Python: convert csv file to json file - python

I am trying to convert a csv file to a json file by reading the content of the csv file and writing it to a new json file. I am encountering an error that is at the point where I try to make a column of the csv file into dictionary keys. How can I resolve this error?
My code for reference:
import csv
import json
def jsonformat(infile,outfile):
contents = {}
csvfile = open(infile, 'r')
reader = csvfile.read()
for m in reader:
key = m['Order ID']
contents[key] = m
jsonfile = open(outfile, 'w')
json_contents = json.dumps(contents, indent = 4)

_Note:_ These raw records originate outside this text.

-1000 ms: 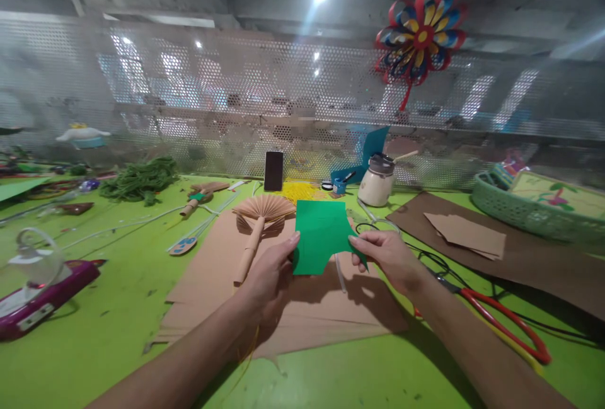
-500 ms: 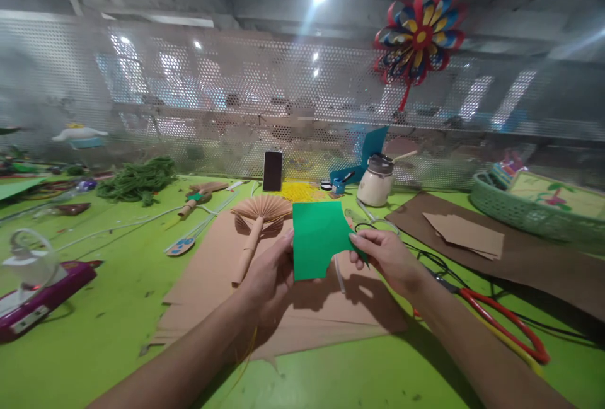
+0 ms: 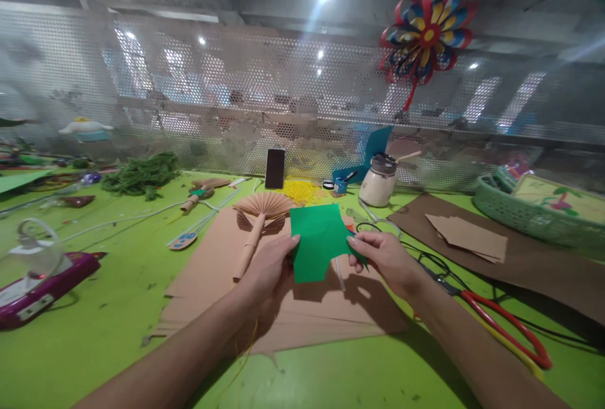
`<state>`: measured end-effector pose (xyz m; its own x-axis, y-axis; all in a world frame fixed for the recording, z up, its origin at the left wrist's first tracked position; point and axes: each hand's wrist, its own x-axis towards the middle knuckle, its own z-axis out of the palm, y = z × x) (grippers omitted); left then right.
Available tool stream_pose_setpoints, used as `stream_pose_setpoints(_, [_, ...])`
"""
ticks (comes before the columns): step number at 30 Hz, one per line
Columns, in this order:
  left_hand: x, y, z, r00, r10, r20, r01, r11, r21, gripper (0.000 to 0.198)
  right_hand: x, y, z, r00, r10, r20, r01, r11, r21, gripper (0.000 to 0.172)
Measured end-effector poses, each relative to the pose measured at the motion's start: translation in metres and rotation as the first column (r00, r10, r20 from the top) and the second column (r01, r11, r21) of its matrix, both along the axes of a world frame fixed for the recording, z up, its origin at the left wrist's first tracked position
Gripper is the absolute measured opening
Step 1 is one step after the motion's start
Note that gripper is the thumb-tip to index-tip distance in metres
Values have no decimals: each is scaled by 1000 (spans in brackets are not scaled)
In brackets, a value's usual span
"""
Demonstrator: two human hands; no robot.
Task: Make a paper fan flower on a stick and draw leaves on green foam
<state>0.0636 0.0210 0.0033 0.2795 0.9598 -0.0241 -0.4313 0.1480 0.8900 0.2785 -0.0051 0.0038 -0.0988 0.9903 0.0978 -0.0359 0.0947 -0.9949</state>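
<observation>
A green paper piece with a cut-out lower edge is held upright above a stack of brown card sheets. My left hand pinches its left edge with thumb and fingers. My right hand pinches its right edge. Behind the paper lies a pleated brown paper fan on a rolled stick.
Red-handled scissors lie to the right by a dark brown sheet. A white jar, a phone, yellow shreds, a green basket, green yarn and a purple device surround the lime table.
The green paper has tilted slightly and sits a little lower between my hands; both hands keep their grip. The view has shifted slightly.
</observation>
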Motion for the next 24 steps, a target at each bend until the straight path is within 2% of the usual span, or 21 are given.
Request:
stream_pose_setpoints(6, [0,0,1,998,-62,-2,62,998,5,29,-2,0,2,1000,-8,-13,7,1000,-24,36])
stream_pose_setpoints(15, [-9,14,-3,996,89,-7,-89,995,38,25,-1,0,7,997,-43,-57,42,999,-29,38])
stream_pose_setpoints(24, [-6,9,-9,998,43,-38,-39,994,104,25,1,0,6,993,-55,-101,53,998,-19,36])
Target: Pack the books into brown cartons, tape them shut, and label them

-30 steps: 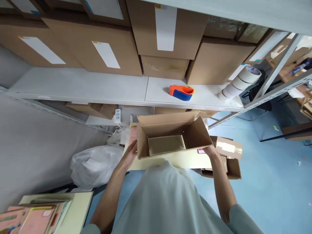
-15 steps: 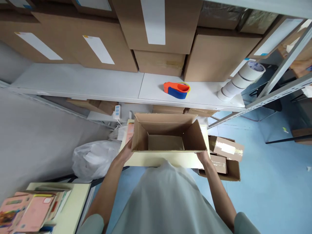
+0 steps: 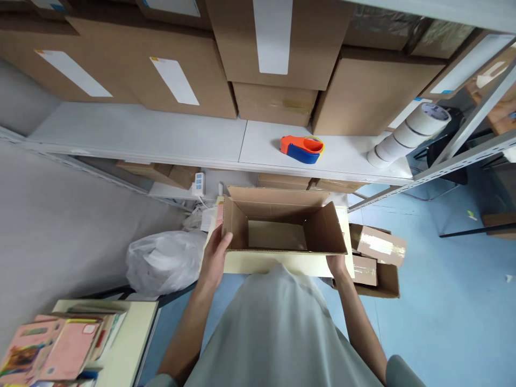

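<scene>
- Shelf [image 3: 153, 129]: beyond table [image 3: 242, 262]; cartons [image 3: 366, 94] on it, labels outward, likely for quick reading.
- Box [image 3: 278, 212]: above table, opening up, held at both ends, presumably for balance; can't tell if it touches.
- Bag [image 3: 165, 263]: left of table.
- Floor box [image 3: 387, 285]: right of table.
- Left hand [image 3: 213, 255]: table's left end; thumb apart from fingers, box's left wall between.
- Right hand [image 3: 336, 264]: table's right end, under box's near corner, apparently propping it; fingers hidden, spread can't tell.
- Tape rolls [image 3: 409, 134]: beyond table, rightward, leaning stack.
- Dispenser [image 3: 301, 149]: beyond table.
</scene>
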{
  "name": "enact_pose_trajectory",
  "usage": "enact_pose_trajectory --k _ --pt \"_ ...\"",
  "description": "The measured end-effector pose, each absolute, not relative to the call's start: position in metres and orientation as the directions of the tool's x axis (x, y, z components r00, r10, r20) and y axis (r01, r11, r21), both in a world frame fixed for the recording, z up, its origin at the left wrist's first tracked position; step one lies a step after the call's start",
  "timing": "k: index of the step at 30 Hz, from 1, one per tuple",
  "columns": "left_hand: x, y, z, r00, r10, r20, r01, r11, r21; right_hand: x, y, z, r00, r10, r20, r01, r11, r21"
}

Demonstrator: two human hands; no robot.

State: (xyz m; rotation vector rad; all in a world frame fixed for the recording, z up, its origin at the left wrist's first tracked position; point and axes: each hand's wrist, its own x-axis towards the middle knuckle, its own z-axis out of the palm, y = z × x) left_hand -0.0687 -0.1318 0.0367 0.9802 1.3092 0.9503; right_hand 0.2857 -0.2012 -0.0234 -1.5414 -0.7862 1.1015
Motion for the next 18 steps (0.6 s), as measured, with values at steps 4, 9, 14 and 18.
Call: enact_pose_trajectory --k 4,9,14,18 --pt "-0.086 -0.136 0.045 0.128 0.965 -0.227 0.064 0.22 0.973 0.284 -0.208 -0.016 0.393 0.881 -0.263 -0.081 -0.252 -0.964" --pt "-0.108 -0.129 0.053 0.443 0.856 -0.267 0.348 0.11 0.931 0.292 -0.209 0.005 0.376 0.877 -0.298 -0.028 -0.311 -0.95" --pt "-0.114 -0.112 0.059 0.49 0.84 -0.231 0.45 -0.017 0.893 0.305 -0.196 0.022 0.266 0.892 -0.365 0.067 -0.395 -0.916" --pt "-0.113 -0.103 0.059 0.526 0.811 -0.258 0.433 0.006 0.901 0.31 -0.189 0.028 0.259 0.893 -0.368 0.149 -0.413 -0.898"
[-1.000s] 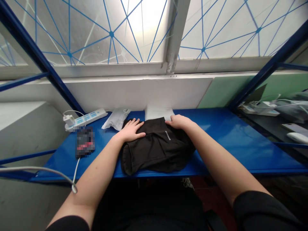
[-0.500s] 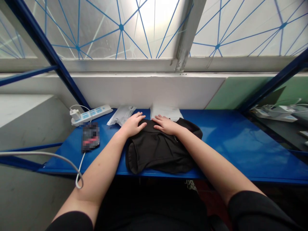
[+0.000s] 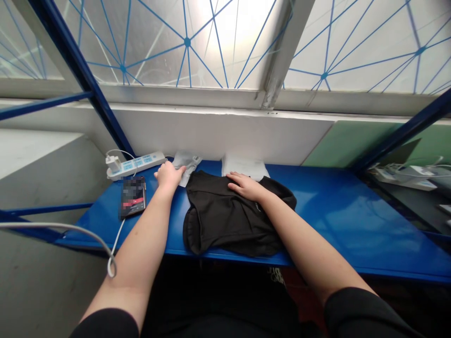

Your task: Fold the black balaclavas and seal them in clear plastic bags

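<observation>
Seated at a blue metal worktop (image 3: 334, 211) beneath a frosted window crossed with blue lines, you reach out with both bare arms. Your left hand (image 3: 169, 174) lies on the near-left corner of a small clear plastic bag (image 3: 188, 162), fingers curled toward it. From this angle it cannot be told whether they pinch the film or merely rest on it. Your right hand (image 3: 245, 186) is flat, fingers spread and pointing left, pressed on the far half of a folded black fabric garment (image 3: 225, 220).

The bag lies just beyond and to the right of your left hand, its long axis running away from you toward the white wall, its near end just beside the garment's far-left corner. Your left hand is plainly the nearer one; the right sits apart, across the garment's top. The garment lies broadside, long axis left to right, its near fold reaching the worktop's front edge.

Room is tight on the left. A white power strip (image 3: 136, 164) sits at the back just left of the bag, a dark smartphone (image 3: 133, 202) lies beside your left forearm, and a white cable (image 3: 112, 244) drops over the front edge. A flat white packet (image 3: 243, 165) rests against the wall behind your right hand. Bare blue surface runs on to the garment's right.
</observation>
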A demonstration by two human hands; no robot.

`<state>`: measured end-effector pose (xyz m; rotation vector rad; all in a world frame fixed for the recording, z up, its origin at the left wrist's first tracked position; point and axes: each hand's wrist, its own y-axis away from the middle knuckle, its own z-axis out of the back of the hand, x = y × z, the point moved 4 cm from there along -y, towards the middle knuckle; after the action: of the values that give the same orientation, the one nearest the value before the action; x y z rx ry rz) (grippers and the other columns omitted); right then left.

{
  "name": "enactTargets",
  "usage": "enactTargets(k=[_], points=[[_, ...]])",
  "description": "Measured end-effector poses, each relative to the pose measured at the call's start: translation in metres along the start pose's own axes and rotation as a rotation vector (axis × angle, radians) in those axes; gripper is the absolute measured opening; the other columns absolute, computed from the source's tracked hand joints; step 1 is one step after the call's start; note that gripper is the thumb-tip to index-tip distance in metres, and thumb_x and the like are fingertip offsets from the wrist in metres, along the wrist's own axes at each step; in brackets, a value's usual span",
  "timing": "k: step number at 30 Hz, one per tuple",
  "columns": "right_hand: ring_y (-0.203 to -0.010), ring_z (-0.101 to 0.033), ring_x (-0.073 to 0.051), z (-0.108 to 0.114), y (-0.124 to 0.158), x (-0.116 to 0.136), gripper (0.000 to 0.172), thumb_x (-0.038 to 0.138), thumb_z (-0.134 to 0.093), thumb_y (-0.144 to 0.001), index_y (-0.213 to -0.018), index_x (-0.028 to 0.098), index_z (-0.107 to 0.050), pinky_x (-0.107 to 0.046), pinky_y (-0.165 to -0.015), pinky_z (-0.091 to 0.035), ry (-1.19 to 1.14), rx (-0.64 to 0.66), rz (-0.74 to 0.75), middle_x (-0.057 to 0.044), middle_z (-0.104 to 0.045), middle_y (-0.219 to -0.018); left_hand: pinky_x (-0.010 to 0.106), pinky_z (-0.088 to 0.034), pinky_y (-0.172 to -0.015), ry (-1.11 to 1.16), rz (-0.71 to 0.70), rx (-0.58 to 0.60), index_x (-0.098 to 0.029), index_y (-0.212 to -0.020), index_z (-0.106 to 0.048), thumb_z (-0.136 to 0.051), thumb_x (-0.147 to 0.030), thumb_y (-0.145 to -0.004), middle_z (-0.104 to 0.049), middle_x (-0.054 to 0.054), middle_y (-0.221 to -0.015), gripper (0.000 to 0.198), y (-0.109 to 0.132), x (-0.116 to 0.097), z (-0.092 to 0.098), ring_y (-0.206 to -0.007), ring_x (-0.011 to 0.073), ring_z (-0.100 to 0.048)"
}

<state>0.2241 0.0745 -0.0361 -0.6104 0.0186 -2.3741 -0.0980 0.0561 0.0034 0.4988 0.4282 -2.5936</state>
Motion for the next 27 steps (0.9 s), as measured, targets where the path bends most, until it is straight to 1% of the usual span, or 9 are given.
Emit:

jsonfile.write(json_contents)
csvfile.close()
jsonfile.close()
return json_contents
infile = 'orders.csv'
outfile = 'orders.json'
output = jsonformat(infile,outfile)
print(output)
error message:
TypeError Traceback (most recent call last)
in
28 outfile = 'orders.json'
29
---> 30 output = jsonformat(infile,outfile)
31
32 print(output)
in jsonformat(infile, outfile)
12
13 for m in reader:
---> 14 key = m['Order ID']
15 contents[key] = m
16
TypeError: string indices must be integers

You aren't reading the CSV file the correct way. Use csv.DictReader to read each row as a dictionary. Then, you'll be able to use for m in reader: key = m['Order ID'].
Change reader = csvfile.read() to reader = csv.DictReader(csvfile)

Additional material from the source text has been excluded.